--- Exercise brief ---
What is the count of lines in the listing below that hold the string "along"? Reply with that number alone.

Top of Dataset excerpt

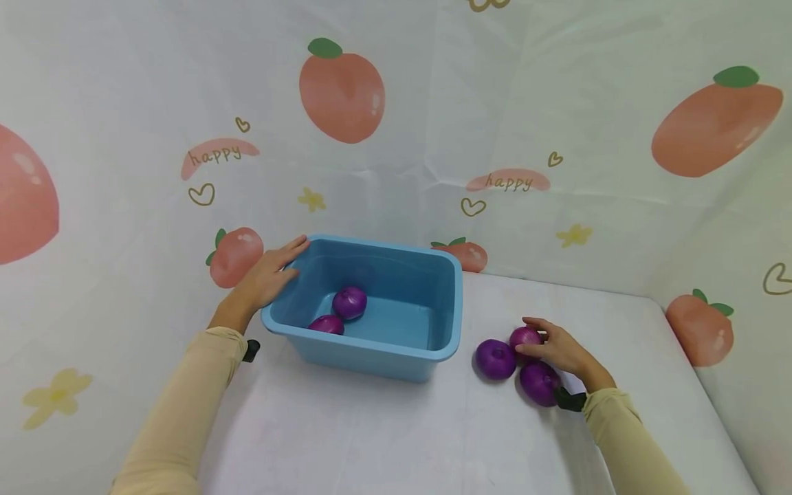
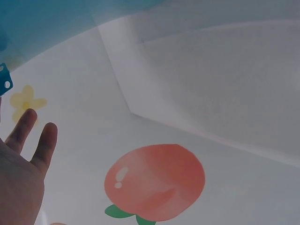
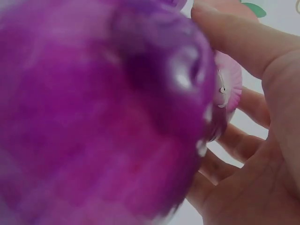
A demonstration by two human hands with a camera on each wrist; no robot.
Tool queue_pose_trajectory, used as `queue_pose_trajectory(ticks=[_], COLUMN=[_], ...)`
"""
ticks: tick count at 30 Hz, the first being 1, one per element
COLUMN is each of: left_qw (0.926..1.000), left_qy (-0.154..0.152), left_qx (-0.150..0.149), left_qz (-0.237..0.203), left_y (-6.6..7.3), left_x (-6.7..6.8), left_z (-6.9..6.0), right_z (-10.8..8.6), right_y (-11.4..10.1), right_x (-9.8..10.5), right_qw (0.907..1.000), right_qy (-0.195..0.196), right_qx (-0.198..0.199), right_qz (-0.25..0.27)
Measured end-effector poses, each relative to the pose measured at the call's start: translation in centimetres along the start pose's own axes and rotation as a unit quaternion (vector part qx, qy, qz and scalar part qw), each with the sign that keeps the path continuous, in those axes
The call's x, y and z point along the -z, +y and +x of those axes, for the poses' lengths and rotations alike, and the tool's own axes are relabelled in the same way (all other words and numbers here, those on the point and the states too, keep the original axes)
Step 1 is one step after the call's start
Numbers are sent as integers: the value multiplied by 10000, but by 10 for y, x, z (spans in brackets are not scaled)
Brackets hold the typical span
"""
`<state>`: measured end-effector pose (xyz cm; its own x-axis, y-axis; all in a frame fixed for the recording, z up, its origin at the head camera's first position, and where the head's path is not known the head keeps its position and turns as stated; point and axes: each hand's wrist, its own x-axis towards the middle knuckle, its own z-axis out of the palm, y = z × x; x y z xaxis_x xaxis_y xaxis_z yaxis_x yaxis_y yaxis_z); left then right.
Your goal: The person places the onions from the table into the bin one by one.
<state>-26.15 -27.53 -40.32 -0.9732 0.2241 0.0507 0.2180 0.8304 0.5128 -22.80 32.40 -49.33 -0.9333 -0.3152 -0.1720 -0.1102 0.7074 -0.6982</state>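
Note:
At its left end, a blue plastic basin (image 1: 365,357) has my left hand (image 1: 269,275) resting on the rim. Those fingers look straight and spread in the left wrist view, where the hand (image 2: 23,183) shows only partly. Two purple onions lie inside the basin, one onion (image 1: 349,303) farther back and another onion (image 1: 326,324) by the near wall. To the right of the basin, my right hand (image 1: 566,350) holds a pinkish-purple onion (image 1: 526,337) between thumb and fingers. Touching or close to it are a purple onion (image 1: 495,359) on the left and a purple onion (image 1: 540,383) nearer me.
The basin stands on a white-covered table (image 1: 371,440). A white printed backdrop (image 1: 408,103) with peaches, hearts and flowers rises behind and at both sides. In the right wrist view a blurred onion (image 3: 93,117) blocks much of the scene.

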Motion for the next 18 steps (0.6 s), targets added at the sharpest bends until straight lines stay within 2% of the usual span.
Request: queue_pose_trajectory(ticks=[12, 18], left_qw=[9999, 9999], left_qy=[46, 63], left_qx=[-104, -90], left_qz=[-97, -82], left_y=[-1, -1], left_x=[0, 0], left_z=[0, 0], right_z=[1, 2], right_y=[2, -3], right_x=[-4, -1], right_qw=[10000, 9997], right_qy=[-15, 169], right_qx=[-40, -120], right_qz=[-89, -124])
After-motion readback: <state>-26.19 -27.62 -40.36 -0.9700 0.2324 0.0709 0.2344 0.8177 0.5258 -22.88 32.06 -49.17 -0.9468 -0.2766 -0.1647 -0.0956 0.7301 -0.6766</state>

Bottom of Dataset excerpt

--- Written solution ---
2